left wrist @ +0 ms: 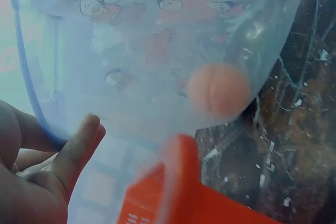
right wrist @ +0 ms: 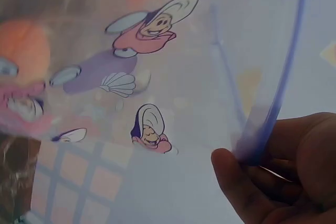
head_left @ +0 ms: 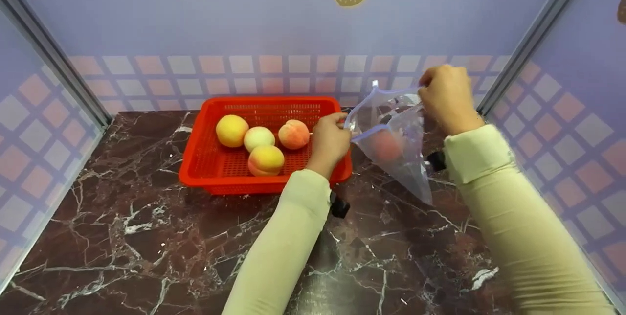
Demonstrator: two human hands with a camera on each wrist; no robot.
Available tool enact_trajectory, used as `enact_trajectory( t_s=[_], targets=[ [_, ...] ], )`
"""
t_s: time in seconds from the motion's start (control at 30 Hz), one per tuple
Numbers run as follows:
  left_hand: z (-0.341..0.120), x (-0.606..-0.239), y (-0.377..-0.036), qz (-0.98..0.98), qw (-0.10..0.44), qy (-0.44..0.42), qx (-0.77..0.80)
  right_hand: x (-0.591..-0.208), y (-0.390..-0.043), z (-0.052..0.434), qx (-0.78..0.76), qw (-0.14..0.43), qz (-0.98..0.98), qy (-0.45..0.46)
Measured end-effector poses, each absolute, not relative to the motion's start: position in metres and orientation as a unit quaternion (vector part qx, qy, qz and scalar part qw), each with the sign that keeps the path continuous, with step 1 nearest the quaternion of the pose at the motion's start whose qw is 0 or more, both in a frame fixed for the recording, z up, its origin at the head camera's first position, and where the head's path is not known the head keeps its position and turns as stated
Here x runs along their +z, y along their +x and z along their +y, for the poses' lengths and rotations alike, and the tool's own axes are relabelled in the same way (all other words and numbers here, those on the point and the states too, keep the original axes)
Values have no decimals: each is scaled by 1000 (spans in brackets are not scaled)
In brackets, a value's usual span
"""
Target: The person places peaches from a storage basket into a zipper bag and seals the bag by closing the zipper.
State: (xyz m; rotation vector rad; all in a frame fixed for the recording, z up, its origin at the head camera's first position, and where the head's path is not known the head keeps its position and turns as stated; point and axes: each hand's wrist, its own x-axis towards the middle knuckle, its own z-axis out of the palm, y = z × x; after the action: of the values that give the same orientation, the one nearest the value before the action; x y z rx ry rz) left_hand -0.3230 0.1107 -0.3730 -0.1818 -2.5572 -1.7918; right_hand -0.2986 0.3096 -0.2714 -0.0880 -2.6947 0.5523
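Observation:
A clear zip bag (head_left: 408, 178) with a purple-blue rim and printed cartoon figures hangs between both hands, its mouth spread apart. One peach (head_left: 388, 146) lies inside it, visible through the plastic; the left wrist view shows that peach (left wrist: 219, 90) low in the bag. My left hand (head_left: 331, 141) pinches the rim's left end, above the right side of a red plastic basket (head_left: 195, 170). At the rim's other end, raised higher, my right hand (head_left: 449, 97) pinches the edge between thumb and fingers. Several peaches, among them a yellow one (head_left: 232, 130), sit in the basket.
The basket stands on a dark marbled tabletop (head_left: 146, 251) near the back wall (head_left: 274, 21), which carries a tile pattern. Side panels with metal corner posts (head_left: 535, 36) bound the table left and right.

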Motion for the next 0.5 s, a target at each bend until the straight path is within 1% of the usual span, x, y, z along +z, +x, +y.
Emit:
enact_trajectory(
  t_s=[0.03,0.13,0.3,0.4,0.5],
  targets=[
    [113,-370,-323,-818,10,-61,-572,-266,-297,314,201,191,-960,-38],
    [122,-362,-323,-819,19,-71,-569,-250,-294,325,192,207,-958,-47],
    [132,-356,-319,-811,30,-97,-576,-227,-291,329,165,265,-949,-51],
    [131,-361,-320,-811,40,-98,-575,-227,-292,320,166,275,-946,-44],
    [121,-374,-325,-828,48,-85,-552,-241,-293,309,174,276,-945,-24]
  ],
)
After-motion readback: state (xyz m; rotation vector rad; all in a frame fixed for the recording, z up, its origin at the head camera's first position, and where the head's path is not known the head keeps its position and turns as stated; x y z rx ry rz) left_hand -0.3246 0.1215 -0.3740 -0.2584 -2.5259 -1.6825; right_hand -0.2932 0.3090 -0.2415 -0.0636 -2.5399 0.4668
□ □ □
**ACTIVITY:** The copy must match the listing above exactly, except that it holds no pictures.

**EXERCISE RESPONSE:**
left wrist @ +0 ms: 
right wrist @ +0 ms: 
head_left @ +0 ms: 
Demonstrator: two human hands with a camera on each wrist; no robot.
Available tool enact_trajectory, used as `enact_trajectory( t_s=[_], targets=[ [_, ...] ], )`
"""
t_s: time in seconds from the motion's start (control at 30 Hz), one per tuple
Numbers run as follows:
  left_hand: z (-0.341..0.120), x (-0.606..-0.239), y (-0.377..-0.036), qz (-0.98..0.98), qw (-0.10..0.44), qy (-0.44..0.42), qx (-0.77..0.80)
  right_hand: x (-0.591..-0.208), y (-0.390..-0.043), z (-0.052..0.434), qx (-0.78..0.76), qw (-0.14..0.43), qz (-0.98..0.98), qy (-0.45..0.46)
Measured end-effector poses, each absolute, not relative to the motion's start: position in metres and orientation as a unit quaternion (vector part qx, qy, qz and scalar part qw), each with the sign that keeps the path continuous, with step 1 nearest the quaternion of the pose at the motion's start whose qw is 0 or more, both in a frame fixed for the recording, z up, its origin at the head camera's first position, and where the head's path is not known the head keeps its position and turns as stated
Here x runs along their +z, y along their +x and z along their +y, for the poses' lengths and rotations alike, and the tool's own axes are relabelled in the same way (all other words and numbers here, those on the point and the states too, keep the original axes)
Values have no decimals: each is scaled by 1000 (spans in brackets are not scaled)
In brackets, a value's usual span
"""
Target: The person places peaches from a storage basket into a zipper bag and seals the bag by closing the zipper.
State: (xyz m; rotation vector rad; all in a frame fixed for the recording, z up, its origin at the head camera's first position, and where the head's path is not known the head keeps its position and turns as stated; point and axes: each hand's wrist, its own x-axis towards the middle knuckle, its own z-axis out of the palm, y = z × x; after the action: of the values that give the same orientation, the one nearest the value before the action; x y z rx ry rz) left_hand -0.3230 0.1107 -0.3730 -0.1818 -2.5572 -1.7918; right_hand -0.2986 0.3096 -0.2714 -0.0880 -2.6947 0.5523
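Observation:
A clear zip bag (head_left: 408, 178) with a purple-blue rim and printed cartoon figures hangs between both hands, its mouth spread apart. One peach (head_left: 388, 146) lies inside it, visible through the plastic; the left wrist view shows that peach (left wrist: 219, 90) low in the bag. My left hand (head_left: 331, 141) pinches the rim's left end, above the right side of a red plastic basket (head_left: 195, 170). At the rim's other end, raised higher, my right hand (head_left: 449, 97) pinches the edge between thumb and fingers. Several peaches, among them a yellow one (head_left: 232, 130), sit in the basket.
The basket stands on a dark marbled tabletop (head_left: 146, 251) near the back wall (head_left: 274, 21), which carries a tile pattern. Side panels with metal corner posts (head_left: 535, 36) bound the table left and right.
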
Motion for the next 0.5 s, a target at each bend until the straight path is within 1% of the usual span, x, y, z along +z, +x, +y.
Emit:
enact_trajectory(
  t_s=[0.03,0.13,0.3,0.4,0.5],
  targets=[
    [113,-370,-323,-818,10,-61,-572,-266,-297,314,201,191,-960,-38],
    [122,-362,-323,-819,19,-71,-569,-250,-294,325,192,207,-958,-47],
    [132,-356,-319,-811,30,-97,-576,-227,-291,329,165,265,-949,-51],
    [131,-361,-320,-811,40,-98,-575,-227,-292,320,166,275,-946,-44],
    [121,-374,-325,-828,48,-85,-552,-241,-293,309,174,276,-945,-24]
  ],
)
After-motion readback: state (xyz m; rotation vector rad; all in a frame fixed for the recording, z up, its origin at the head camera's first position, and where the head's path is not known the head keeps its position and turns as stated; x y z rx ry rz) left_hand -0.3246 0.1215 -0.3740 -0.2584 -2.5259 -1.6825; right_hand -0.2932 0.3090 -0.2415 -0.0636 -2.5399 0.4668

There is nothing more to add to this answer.